DISTINCTION BETWEEN A PRIVATE LIMITED COMPANY AND A PUBLIC COMPANY: The minimum number of members in case of a private ltd. Company is 2 whereas it is 7 in case of public limited company. The maximum number of members in case of a private limited company is 50 exclusive of employee-shareholders, but it is limited by the number of shares in case of private ltd. Company. A private ltd. Company does not issue prospectus, but a public limited company is required to issue prospectus or a statement in lieu of prospectus. A private ltd. Company restricts the rights of its shareholders to transfer shares, but no such restriction is imposed by the public limited company upon its shareholders. A private ltd. Company is entitled to commence business after its incorporation, but a public limited company is not empowered to do so unless it gets certificate of commencement from the registrar. A private ltd. Company need not hold any statutory meeting, but a public limited company is required by law to hold such a meeting. A public limited company must have at least 3 directors, whereas in case of a private ltd. Company, it must have at least 2 directors. A private ltd. Company can allot shares without waiting for minimum subscription but a public limited company must not allot shares unless minimum subscription is applied for. A private ltd. Company is to add the words Private Ltd after its name but in case of a public limited company the word Ltd is sufficient. A private ltd. Company may issue different kinds of shares but a public limited company can issue only 2 kinds of sharesPreference shares and Equity Shares.

Company Registration: In India, the incorporation of a company is governed by the Companies Act 1956, which is administered by the Central Government of India. It applies to whole of India and to all types of companies, whether registered under this Act or an earlier Act. But it does not apply to universities, co-operative societies, unincorporated trading, scientific and other

societies. Incorporation is the most important piece of legislation which empowers the Central Government to regulate the formation, financing, functioning and winding up of all types of companies. Under the Companies Act, an entrepreneur can form two types of companies, namely a private company or a public company. The Registrar of Companies (ROC) primarily controls the task of incorporation of new companies and the administration of running companies. For registration and incorporation of a company, an application has to be filed with the Registrar of companies of the State in which the company is proposed to be incorporated. The Application for the registration is to be accompanied by the list of selected names, Memorandum of Association, Articles of Association, and other requisite documents. The Registrar of Companies (ROCs) appointed under Section 609 of the Companies Act 1956, covering various States and Union Territories, are vested with the primary duty of registering companies floated in the respective States and the Union Territories, and ensuring that such companies comply scrupulously with the statutory requirements under the Act. COMPANY PROMOTION IN INDIA: The company promotion in India is generally under taken in any of the following ways: 1. by individual or collective initiative 2. by converting sole proprietorship or partnership business into a joint stock company 3. by a group of persons who form themselves into a joint stock company, for the purpose of starting one or more concerns.
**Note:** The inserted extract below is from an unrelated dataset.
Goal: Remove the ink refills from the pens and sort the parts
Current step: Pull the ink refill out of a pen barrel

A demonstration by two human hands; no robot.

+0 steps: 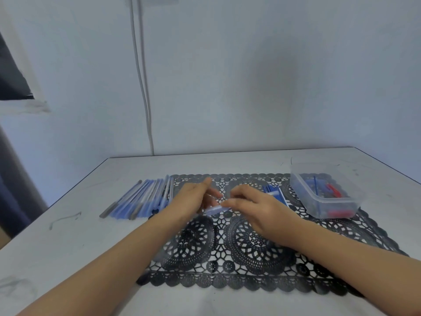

Any 7 persons in case of public limited company & any 2 persons in case of a private ltd. Company can form themselves into a company, no doubt, but certain legal formalities are to be observed for bringing the company into existence. Moreover, the initiative for the formation of such a company must come from the Promoter. There may be 1 or more promoters. He is responsible for bringing into existence a company & opens out opportunities for profitable investment. He takes the necessary steps for lawfully ushering in of the company. The 1st step to be taken in this direction is to get the company registered with the Registrar of companies. From the date of registration the company will have its lawful existence. For registration, the preparation and filing of certain documents are necessary. These documents are to be filed with the Registrar together with the registration fee. THE DOCUMENTS & NECESSARY PARTICULARS TO BE FILED ARE:

1. Memorandum of association which defines the objects and powers of the company. 2. Articles of association which contains rules & regulations for internal management 3. A list of directors. 4. Consent of the Directors to act as such 5. a contract of the directors to take qualifying shares 6. A declaration by an advocate, attorney, or a pleader of the High Court or by a Chartered Accountant, that all the requirements of the companies Act in respect of registration have been complied with. 7. intimation of the address of the registered office(this may be done within 30 days of registration) The Memorandum of association & the Articles of Association must be printed & signed by each original subscriber in the presence of at least 1 witness who will attest his signature. When the submission of all these documents & particulars together with the requisite registration fee will be complete, the Registrar will issue a Certificate of Registration, also known as Certificate of Incorporation. The names of the subscribers to the Memorandum shall thereupon be entered as members in the companys Register of members. After such registration, every private ltd. Company & every other company not limited by shares can straightway commence business. But public companies limited by shares cannot commence business or exercise any borrowing power without obtaining from the Registrar a Certificate of Commencement of business. To be eligible for such a certificate the company must issue a prospectus or file with the Registrar a statement in lieu of prospectus. The prospectus denotes an invitation to the public to subscribe to the share capital of the company. After such steps the company will be entitled to commence business provided the following conditions are fulfilled: the shares amounting at least to a minimum subscription must be prescribed for The directors must have paid for the shares to the same extent as the public The Secretary or the Directors must have filed with the Registrar a declaration that such conditions have been complied with. The Registrar will then issue a Certificate of Commencement of business after which the company will be entitled to start business.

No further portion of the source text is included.